De l’attachement naît le chagrin, de l’attachement naît la peur. Pour celui qui est totalement libre de tout attachement, il n'y a pas de chagrin, d'où alors la peur ?

Commentaire approfondi

Ce verset a été prononcé près de Vesali à propos des princes Licchavi. Alors qu'ils se rendaient à une fête, ces princes, resplendissants comme des êtres célestes, rencontrèrent une femme. Poussés par un désir sensuel intense et un ego, ils ont commencé à se battre pour elle, entraînant de graves blessures et une effusion de sang. Observant cela, le Bouddha enseigna à ses moines que là où il y a un désir sensuel (kama), il y a inévitablement souffrance, anxiété et conflit. Ce récit illustre comment la poursuite de désirs éphémères l’emporte sur la décence et la moralité humaines.
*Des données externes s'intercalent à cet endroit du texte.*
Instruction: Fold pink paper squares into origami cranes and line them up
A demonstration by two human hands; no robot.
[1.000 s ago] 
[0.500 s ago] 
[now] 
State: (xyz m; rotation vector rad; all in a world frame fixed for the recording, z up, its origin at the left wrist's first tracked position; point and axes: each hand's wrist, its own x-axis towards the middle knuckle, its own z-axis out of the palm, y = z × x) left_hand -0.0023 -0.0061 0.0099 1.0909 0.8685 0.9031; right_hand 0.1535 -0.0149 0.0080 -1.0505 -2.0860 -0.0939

Le Bouddha faisait la distinction entre l’envie malsaine (taphā) – qui conduit à la souffrance – et l’aspiration saine (kusala-chanda) – comme le désir de servir les autres ou de rechercher l’illumination. Pour vivre en paix et finalement atteindre la libération, il faut cultiver le contentement, limiter les désirs malsains et finalement transcender les attachements qui alimentent le cycle de la souffrance et de la peur.